La chirurgie ambulatoire en danger ?

Par le Professeur Jean-Pierre Triboulet

Paris, le samedi 27 octobre 2012 – Le retard de la France dans le développement de la chirurgie ambulatoire est connu de longue date et de tous. Le sujet avait d’ailleurs était finement analysé par un certain François Hollande, alors qu’il était candidat à l’élection présidentielle. Répondant à la Confédération des syndicats médicaux français (CSMF), il soulignait au printemps : « La France est lanterne rouge (…). Trente pourcent seulement des opérations sont réalisées selon ce mode, qui entraîne cinq fois moins d’infections nosocomiales, contre 60 % en Allemagne et 90 % aux Etats-Unis » observait-il. Son objectif était donc clairement de promouvoir ce type de prise en charge. Un autre élément devait l’y inciter plus encore : l’état des finances de notre pays. D’ailleurs, le projet de loi de financement de la Sécurité sociale (PLFSS) pour 2013 actuellement examiné par l’Assemblée nationale incite au développement de la chirurgie ambulatoire pour réduire les dépenses hospitalières. Parallèlement, un décret pris le 20 août dernier se fait fort selon son intitulé « d’assouplir » la réglementation relative à la chirurgie ambulatoire.
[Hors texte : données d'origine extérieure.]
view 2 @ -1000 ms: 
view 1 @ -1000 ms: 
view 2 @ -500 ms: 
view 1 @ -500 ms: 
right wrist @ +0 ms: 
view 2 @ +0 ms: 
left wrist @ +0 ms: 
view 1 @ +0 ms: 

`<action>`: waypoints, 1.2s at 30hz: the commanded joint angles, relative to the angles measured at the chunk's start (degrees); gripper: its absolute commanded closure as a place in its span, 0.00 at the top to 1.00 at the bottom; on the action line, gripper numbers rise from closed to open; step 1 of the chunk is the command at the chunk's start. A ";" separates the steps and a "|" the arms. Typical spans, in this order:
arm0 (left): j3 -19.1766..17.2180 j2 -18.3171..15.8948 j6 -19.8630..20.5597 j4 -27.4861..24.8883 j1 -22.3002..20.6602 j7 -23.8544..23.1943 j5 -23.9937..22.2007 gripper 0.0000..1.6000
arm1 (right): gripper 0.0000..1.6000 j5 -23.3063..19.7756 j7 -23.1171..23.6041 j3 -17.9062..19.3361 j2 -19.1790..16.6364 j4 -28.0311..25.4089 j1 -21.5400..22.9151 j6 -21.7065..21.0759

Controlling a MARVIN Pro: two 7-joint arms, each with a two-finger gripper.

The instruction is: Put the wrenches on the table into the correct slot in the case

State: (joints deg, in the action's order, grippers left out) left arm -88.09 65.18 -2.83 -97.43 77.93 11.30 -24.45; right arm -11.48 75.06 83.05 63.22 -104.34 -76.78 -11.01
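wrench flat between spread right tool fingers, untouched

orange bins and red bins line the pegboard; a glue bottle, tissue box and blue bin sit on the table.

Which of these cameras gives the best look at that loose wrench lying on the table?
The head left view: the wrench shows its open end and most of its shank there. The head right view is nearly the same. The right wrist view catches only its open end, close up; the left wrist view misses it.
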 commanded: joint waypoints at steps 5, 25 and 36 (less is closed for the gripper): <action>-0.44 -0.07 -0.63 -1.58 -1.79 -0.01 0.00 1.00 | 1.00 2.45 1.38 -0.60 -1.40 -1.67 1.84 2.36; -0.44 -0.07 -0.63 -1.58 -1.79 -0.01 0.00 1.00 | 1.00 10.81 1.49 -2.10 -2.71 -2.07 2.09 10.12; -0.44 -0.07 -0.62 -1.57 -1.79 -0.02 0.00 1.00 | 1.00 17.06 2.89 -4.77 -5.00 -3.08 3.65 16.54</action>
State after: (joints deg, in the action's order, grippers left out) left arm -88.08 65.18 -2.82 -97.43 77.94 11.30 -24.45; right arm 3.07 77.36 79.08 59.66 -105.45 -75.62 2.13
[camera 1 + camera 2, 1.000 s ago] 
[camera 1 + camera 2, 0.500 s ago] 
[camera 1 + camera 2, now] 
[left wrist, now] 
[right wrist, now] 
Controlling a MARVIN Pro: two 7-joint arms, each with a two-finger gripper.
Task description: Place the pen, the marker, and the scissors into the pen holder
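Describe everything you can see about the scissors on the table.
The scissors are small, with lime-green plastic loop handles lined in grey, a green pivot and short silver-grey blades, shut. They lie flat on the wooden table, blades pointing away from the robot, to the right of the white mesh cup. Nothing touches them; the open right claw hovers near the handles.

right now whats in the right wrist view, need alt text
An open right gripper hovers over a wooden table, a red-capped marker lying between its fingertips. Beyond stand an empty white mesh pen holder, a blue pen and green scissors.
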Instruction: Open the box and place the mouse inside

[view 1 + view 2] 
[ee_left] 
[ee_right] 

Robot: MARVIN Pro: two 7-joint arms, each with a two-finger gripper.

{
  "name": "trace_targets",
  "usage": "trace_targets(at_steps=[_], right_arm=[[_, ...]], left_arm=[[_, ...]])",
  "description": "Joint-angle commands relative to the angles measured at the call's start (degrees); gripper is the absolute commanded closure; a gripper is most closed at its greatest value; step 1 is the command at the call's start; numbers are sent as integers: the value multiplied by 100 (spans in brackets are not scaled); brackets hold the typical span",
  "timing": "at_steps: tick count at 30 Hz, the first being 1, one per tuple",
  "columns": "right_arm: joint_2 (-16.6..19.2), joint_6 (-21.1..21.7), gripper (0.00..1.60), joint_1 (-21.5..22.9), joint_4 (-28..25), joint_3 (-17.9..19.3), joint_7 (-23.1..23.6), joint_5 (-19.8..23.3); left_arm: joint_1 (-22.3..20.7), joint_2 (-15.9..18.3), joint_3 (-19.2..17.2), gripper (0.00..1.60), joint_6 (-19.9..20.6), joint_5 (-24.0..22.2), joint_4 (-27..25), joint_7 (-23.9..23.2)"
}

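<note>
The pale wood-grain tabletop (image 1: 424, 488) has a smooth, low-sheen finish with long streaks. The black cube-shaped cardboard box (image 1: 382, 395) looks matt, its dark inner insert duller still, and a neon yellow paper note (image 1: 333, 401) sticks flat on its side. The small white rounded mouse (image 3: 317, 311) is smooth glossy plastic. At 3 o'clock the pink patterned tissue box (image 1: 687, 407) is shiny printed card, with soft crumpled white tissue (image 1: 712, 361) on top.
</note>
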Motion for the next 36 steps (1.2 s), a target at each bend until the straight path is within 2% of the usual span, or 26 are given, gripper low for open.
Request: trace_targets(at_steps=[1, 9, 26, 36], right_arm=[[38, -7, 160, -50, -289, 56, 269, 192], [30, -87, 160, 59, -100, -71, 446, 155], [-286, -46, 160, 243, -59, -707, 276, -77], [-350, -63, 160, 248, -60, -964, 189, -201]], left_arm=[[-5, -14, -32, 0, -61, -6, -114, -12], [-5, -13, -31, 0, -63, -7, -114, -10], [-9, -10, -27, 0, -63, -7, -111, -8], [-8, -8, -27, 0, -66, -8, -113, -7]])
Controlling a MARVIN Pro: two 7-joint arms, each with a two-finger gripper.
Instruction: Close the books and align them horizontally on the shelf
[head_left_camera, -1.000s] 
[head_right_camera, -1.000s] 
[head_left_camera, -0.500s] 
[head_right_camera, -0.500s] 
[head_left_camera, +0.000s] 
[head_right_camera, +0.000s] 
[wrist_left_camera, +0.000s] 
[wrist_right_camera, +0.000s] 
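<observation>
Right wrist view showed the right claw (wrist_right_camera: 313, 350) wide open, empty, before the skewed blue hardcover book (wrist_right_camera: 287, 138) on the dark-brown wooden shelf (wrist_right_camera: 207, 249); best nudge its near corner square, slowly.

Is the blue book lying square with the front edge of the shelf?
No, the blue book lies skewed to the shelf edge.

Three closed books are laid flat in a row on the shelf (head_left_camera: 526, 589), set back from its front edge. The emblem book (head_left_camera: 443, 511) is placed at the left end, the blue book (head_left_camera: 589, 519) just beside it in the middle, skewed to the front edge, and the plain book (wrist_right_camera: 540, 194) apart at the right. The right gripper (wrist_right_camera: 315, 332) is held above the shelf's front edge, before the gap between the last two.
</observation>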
Ce texte est-il une avancée ? Rien n’est moins sûr pour le Président de l’Association française de chirurgie ambulatoire (AFCA), le professeur Jean-Pierre Triboulet (CHRU Lille) qui estime que ce décret est totalement contraire à l’objectif affiché et qu’en dépit des apparences, il conduira à un « recul ».

Un décret paru le 20 août 2012 * modifie certaines conditions techniques de fonctionnement des structures alternatives à l’hospitalisation notamment la chirurgie ambulatoire. Ce décret est considéré comme une régression par l’Association Française de Chirurgie Ambulatoire (AFCA) par rapport aux précédentes dispositions de 1992.

La France très en retard

Le développement de la chirurgie ambulatoire et la formation à cette prise en charge sont considérés par les autorités comme des priorités nationales. Ses avantages sont en effet reconnus par tous : amélioration de la qualité des soins, de la sécurité des patients, diminution des dépenses de santé. Ces avantages sont largement tributaires du respect de règles fondamentales comme l’organisation d’un circuit spécifique, l’attribution de locaux, de personnels et de moyens dédiés. Or, le nouveau décret introduit la possibilité d’exercer des activités ambulatoires avec du personnel exerçant également en hospitalisation  conventionnelle, dans des locaux non dédiés où pourront se développer d’autres types d’activités ; ces dispositions nuisent à la qualité de cette prise en charge. Le nouveau décret supprime les principes fondamentaux de cette chirurgie ambulatoire et met potentiellement en jeu la qualité des soins et la sécurité des patients.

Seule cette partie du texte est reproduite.